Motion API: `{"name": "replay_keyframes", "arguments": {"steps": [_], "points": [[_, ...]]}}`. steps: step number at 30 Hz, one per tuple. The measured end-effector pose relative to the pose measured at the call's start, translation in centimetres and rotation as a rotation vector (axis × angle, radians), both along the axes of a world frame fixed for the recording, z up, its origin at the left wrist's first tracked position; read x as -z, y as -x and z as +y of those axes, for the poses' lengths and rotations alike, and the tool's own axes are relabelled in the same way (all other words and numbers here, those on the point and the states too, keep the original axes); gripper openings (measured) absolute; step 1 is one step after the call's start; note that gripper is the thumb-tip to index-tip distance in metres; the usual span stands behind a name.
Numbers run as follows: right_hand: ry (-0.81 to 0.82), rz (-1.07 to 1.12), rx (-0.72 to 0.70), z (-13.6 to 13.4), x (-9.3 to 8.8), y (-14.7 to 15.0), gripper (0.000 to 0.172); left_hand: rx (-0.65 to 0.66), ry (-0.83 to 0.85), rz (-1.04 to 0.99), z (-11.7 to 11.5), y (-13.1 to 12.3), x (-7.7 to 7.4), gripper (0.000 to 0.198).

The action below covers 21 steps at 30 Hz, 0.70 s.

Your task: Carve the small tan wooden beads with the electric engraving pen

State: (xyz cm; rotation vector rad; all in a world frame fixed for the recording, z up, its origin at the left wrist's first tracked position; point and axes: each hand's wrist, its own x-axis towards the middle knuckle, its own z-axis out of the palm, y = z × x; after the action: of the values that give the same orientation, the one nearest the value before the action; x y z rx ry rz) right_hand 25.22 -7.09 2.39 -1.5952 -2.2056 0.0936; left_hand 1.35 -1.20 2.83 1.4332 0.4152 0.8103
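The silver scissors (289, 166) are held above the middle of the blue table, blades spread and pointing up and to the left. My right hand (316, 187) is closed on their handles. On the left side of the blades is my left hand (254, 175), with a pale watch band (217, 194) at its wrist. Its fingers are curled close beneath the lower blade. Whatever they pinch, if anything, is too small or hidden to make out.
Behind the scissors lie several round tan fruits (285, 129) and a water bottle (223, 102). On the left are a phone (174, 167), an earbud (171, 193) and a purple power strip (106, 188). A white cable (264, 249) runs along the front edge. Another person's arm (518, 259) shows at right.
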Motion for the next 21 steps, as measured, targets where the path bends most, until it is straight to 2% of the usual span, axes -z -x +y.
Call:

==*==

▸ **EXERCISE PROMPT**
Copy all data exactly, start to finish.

▸ **EXERCISE RESULT**
Motion API: `{"name": "replay_keyframes", "arguments": {"steps": [_], "points": [[_, ...]]}}`. steps: step number at 30 Hz, one per tuple. The measured end-effector pose relative to the pose measured at the call's start, translation in centimetres and rotation as a rotation vector (axis × angle, radians), both along the axes of a world frame fixed for the recording, z up, its origin at the left wrist's first tracked position; read x as -z, y as -x and z as +y of those axes, for the poses' lengths and rotations alike, and the tool's own axes are relabelled in the same way (all other words and numbers here, those on the point and the states too, keep the original axes); gripper openings (measured) absolute; step 1 is one step after the call's start; note that gripper is the thumb-tip to index-tip distance in metres; the usual span stands behind a name.
Numbers run as follows: right_hand: ry (-0.81 to 0.82), rz (-1.07 to 1.12), rx (-0.72 to 0.70), z (-13.6 to 13.4), x (-9.3 to 8.8), y (-14.7 to 15.0), gripper (0.000 to 0.172); left_hand: rx (-0.65 to 0.66), ry (-0.83 to 0.85), rz (-1.04 to 0.99), z (-11.7 to 11.5), y (-13.1 to 12.3), x (-7.7 to 7.4), gripper (0.000 to 0.198).

The action below covers 21 steps at 30 Hz, 0.70 s.

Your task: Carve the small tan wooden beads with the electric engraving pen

State: (xyz cm; rotation vector rad; all in a world frame fixed for the recording, z up, its origin at the left wrist's first tracked position; point and axes: each hand's wrist, its own x-axis towards the middle knuckle, its own z-axis out of the palm, y = z × x; after the action: of the values that give the same orientation, the one nearest the value before the action; x y z rx ry rz) right_hand 25.22 -7.09 2.39 -1.5952 -2.2056 0.0936; left_hand 1.35 -1.20 2.83 1.4332 0.4152 0.8103
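The silver scissors (289, 166) are held above the middle of the blue table, blades spread and pointing up and to the left. My right hand (316, 187) is closed on their handles. On the left side of the blades is my left hand (254, 175), with a pale watch band (217, 194) at its wrist. Its fingers are curled close beneath the lower blade. Whatever they pinch, if anything, is too small or hidden to make out.
Behind the scissors lie several round tan fruits (285, 129) and a water bottle (223, 102). On the left are a phone (174, 167), an earbud (171, 193) and a purple power strip (106, 188). A white cable (264, 249) runs along the front edge. Another person's arm (518, 259) shows at right.
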Motion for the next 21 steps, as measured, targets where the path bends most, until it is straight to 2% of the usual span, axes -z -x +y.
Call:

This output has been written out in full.